Holiday Inn Select, Solomons Island, MD

Yesterday I drove Libby up to the airport in Baltimore and dropped her off. The weather was awful. There was a 48 hour long storm that passed here. It was cold, and very rainy and there were hard winds.

Just as we pulled in to the BWI airport, the phone rang. It was Orbitz calling to tell us that Libby's plane was on schedule. "Neat technology I thought, but the message would have been more useful if it came before we drove to the airport." After dropping Libby (without a phone) and while leaving the airport the phone rang again. It was Orbitz calling to tell us about a flight delay. "Sigh, ain't technology wonderful, I thought. Not much use for that message now."

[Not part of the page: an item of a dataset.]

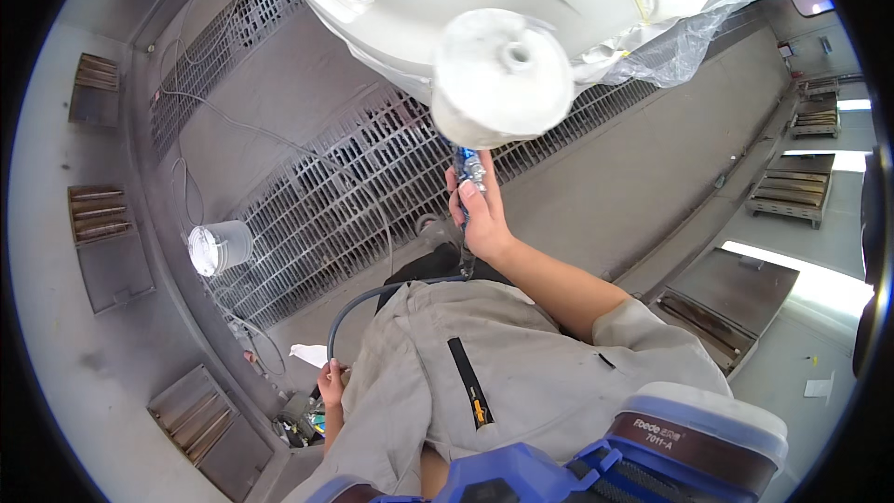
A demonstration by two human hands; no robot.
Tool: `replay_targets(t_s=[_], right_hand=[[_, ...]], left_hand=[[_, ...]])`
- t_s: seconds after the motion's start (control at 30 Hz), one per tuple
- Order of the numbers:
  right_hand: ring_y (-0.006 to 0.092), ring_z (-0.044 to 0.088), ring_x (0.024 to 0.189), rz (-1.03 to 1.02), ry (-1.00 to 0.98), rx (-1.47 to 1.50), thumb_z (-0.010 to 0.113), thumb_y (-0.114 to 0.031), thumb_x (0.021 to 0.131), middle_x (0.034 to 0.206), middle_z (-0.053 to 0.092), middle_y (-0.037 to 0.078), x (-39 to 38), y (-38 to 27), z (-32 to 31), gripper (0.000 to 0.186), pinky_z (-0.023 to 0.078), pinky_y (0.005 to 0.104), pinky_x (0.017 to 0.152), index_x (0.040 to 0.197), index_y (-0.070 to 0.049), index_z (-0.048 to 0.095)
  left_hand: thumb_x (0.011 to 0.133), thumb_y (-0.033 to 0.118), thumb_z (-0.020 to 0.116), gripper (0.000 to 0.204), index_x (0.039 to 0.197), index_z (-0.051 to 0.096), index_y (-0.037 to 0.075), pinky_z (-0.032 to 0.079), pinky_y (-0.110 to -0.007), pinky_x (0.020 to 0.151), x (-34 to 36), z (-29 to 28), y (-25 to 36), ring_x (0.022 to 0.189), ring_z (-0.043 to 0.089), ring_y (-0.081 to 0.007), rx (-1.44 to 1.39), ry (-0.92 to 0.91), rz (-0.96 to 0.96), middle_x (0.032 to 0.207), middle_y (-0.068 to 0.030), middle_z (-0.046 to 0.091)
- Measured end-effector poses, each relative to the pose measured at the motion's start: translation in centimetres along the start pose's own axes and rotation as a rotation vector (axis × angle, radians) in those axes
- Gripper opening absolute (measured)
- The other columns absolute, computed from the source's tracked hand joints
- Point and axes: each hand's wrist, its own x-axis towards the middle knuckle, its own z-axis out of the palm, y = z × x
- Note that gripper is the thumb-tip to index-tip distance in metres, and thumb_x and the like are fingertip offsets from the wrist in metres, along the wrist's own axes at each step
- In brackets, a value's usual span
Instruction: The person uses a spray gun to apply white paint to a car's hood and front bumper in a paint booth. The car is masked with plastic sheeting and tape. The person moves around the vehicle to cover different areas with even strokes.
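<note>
My right hand (486,222) is wrapped round the handle of a paint spray gun (468,168), held out in front of me. On top of the gun sits a round white paint cup (498,84) with a small raised nub on its lid. A grey air hose (358,298) runs from the base of the gun down to my left. At my left side, my left hand (331,384) is closed round that hose. A scrap of white paper or cloth (309,354) shows beside it. Just beyond the cup stands a white car body panel (400,14).
Clear plastic sheeting (684,51) and yellow tape mask the car. Metal floor grating (317,196) runs below me. On the left stand a white bucket (225,247) and a thin cable (242,130) lying across the floor. Vent boxes (792,188) line both walls.
</note>
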Motion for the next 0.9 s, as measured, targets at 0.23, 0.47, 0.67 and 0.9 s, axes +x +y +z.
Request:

An hour later, the phone rang again. It was Orbitz calling to tell me that Libby's flight home next Monday is scheduled to leave on time. "Cripes. Can't they do anything right."

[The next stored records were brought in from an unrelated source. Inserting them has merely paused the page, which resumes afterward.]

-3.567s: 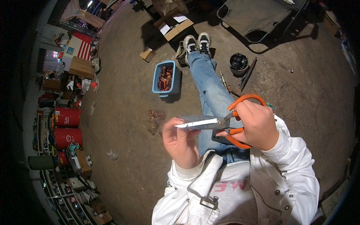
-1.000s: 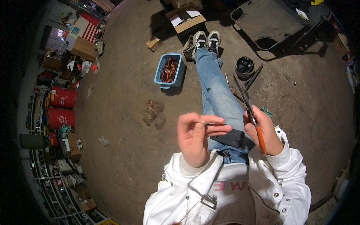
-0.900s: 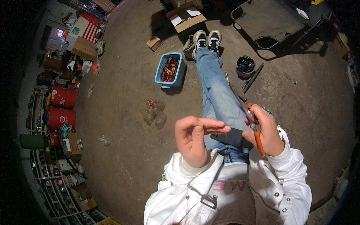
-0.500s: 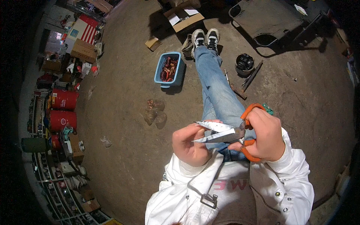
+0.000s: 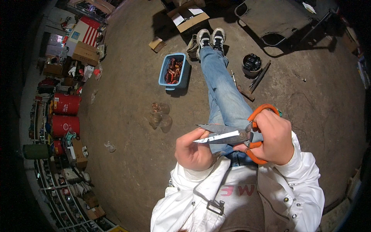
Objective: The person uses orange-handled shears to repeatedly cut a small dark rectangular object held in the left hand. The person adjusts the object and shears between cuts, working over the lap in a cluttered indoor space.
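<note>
between both hands, orange-handled scissors (image 5: 235, 136)

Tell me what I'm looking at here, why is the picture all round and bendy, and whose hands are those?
The camera sits on a person's head and looks down, so you see their own arms and legs. Its wide lens bends the edges, which makes the picture look round. The person sits on a dirt floor with their legs stretched out. Their right hand holds orange-handled scissors with the blades a little open. Their left hand touches the blades with its fingertips; whether it pinches something small there is too hard to see. Further off on the floor are a blue bin full of small reddish things, a small black pot and some cardboard boxes.
</note>
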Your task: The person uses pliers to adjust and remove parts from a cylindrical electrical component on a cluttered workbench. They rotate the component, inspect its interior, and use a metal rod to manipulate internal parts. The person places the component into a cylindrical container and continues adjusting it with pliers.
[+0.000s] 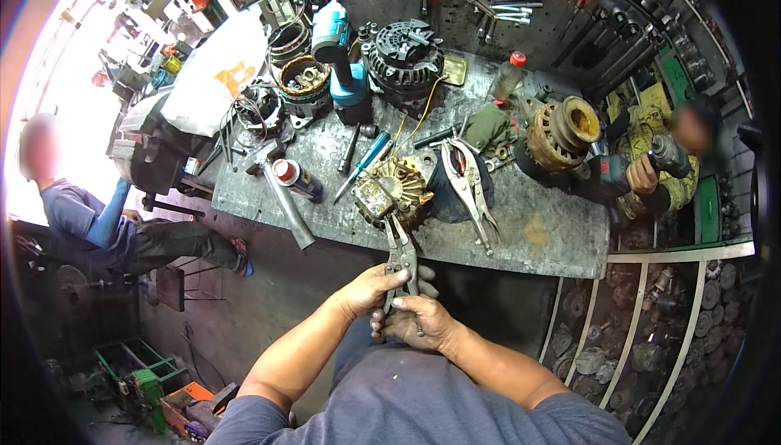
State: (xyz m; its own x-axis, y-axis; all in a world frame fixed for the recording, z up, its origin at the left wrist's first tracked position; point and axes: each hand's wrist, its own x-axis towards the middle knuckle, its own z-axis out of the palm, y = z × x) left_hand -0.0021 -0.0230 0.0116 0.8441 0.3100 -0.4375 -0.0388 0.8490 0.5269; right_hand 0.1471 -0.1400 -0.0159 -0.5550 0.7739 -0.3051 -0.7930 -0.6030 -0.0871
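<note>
Both my hands are closed around a pair of locking pliers [400,255], held in front of my body at the bench's near edge. My left hand [373,289] grips them just below the jaws. My right hand [423,320] wraps the lower handles, by the adjusting screw. The jaws point away from me, at the near side of a round metal alternator housing [400,181] with a boxy part on it; whether they touch it I cannot tell. Right of the housing, a larger pair of locking pliers [468,185] lies on a dark cloth [444,198].
On the metal bench [553,237] stand a blue cordless driver [350,87], an alternator [403,63], a rusty pulley unit [561,136], a spray can [298,179] and a metal tube [286,207]. One person [89,217] sits at left; another at right holds a power tool [669,156].
</note>
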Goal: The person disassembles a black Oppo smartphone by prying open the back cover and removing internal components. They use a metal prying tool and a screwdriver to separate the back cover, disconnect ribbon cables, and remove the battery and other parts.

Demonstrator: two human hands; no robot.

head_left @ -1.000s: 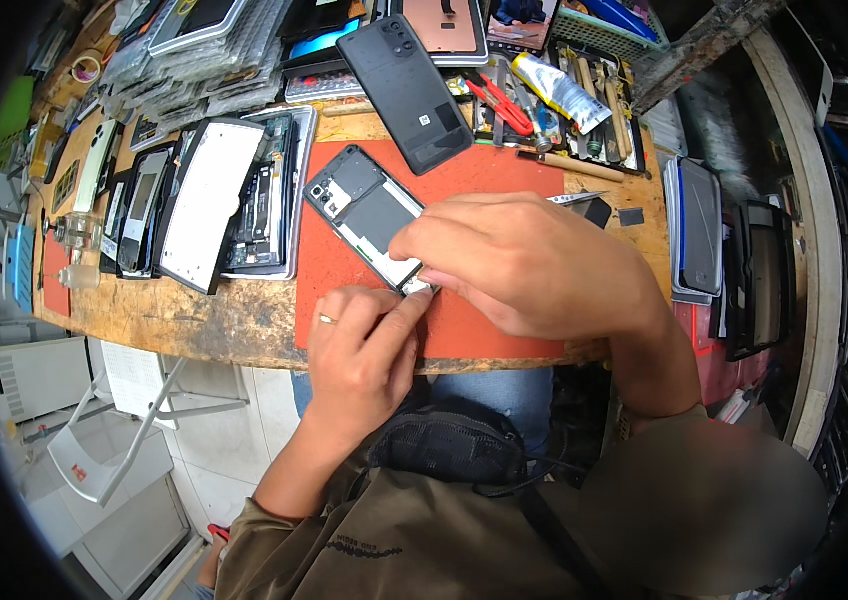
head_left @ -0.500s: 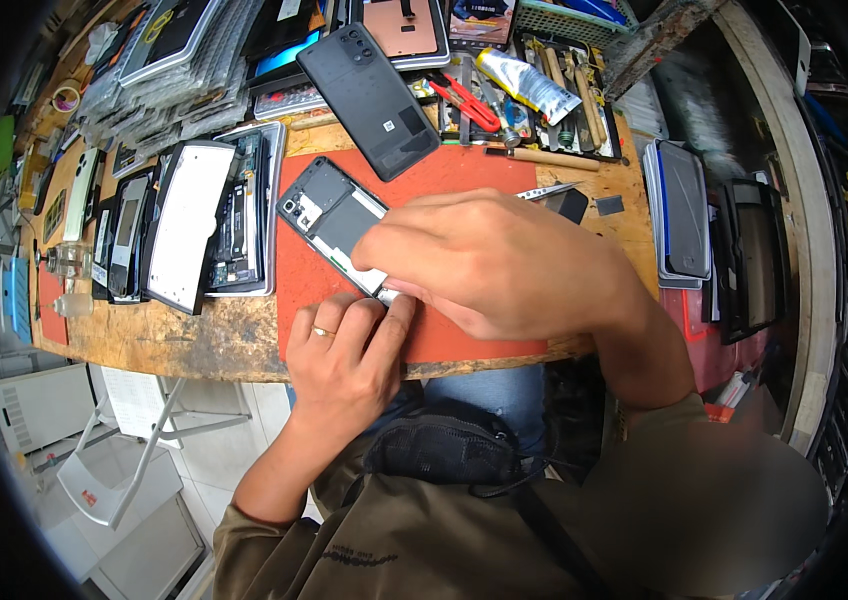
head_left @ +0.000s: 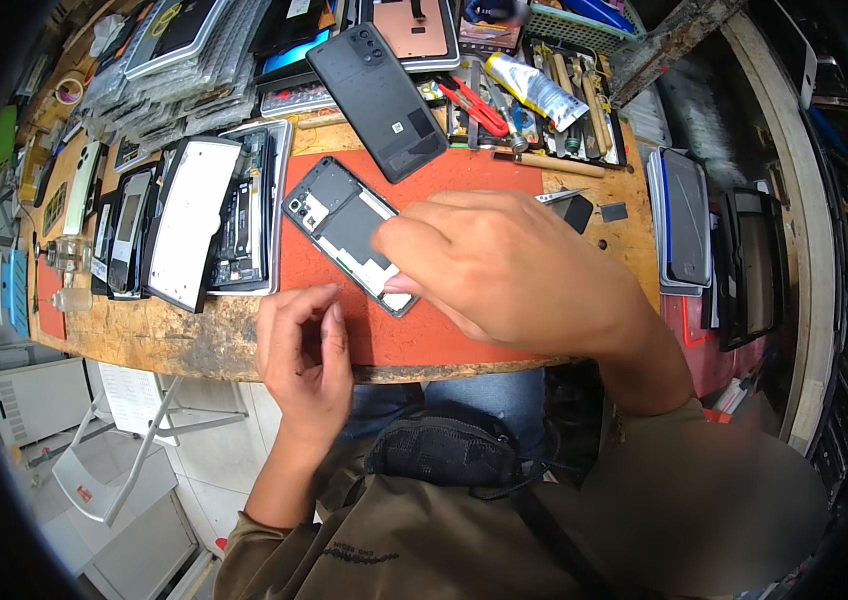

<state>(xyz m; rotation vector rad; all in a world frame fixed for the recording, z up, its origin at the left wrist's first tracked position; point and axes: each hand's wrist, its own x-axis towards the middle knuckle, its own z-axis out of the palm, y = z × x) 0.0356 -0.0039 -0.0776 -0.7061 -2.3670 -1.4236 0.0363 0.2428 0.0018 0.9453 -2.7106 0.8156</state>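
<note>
An opened phone [head_left: 346,232] lies tilted on the orange-red mat [head_left: 474,175], its inner frame and white parts facing up. Over the phone's right side my right hand [head_left: 494,265] is closed in a pinch. Whatever its fingers hold, if anything, is hidden behind the hand. My left hand [head_left: 306,350] is just off the phone's lower left, at the table's front edge. Its fingers are loosely bent, with a gap to the thumb and nothing seen between them. A dark phone back cover [head_left: 379,105] lies beyond the phone, partly over the mat's far edge.
Several tablets [head_left: 184,225] and phone parts stand to the left, behind them a stack of bubble-wrapped panels [head_left: 179,90]. At the far right of the mat are a tool tray [head_left: 574,95], red-handled cutters [head_left: 474,105], a silver-yellow tube [head_left: 536,90] and tweezers [head_left: 556,195].
My left hand has come off the phone's lower end and moved left, its fingers loosening. The right hand stays over the phone, shifted slightly, so more of the phone's lower end shows.
</note>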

There is, or should be, a principle in information technology that relates the value of information to the timeliness of the delivery of that information. My favorite IT example is the sign above the jetway as you deplane your airline flight. It tells you, "Your luggage will be on carousel B" For an airport with 8 or fewer carousels, that information takes as few as 3 bits to delivery, yet it must save the customer service agent the trouble of answering that question 100 times or more personally. The 3 bits is only valuable if it is delivered to the right gate within the narrow time window as people deplane.

Last night about 0200 I sensed something wrong. I got up and checked. Sure enough, the anchor had dragged 58 feet. That is the first time since Lake Champlain last year that we actually dragged anchor.

Quarters are tight here in Solomons and I was too close to another boat and too close to some docks. I had to go out into the bad weather dressed in shorts, and rig up and deploy a second anchor. By the time I got back to bed I was so cold and wet and so pumped up on adrenalin, that it took 3 hours for me to get back to sleep. If Libby had been here to help me, the net result would have been her discomfort and loss of sleep too. Oh well, it's part of the cruising life and it doesn't happen often.

Today, the docks in all the marinas around here are under water. I figured that it must have been because of all the rain we had. The marina man told me, "No. It is because the storm winds blew all this water into the bay." Huh? The bay runs NW to SE and the storm winds were from the NE. Would expect only SE winds to blow water into the bay. The point is that tides and currents and surges in Chesapeake are far more complex than I understand yet.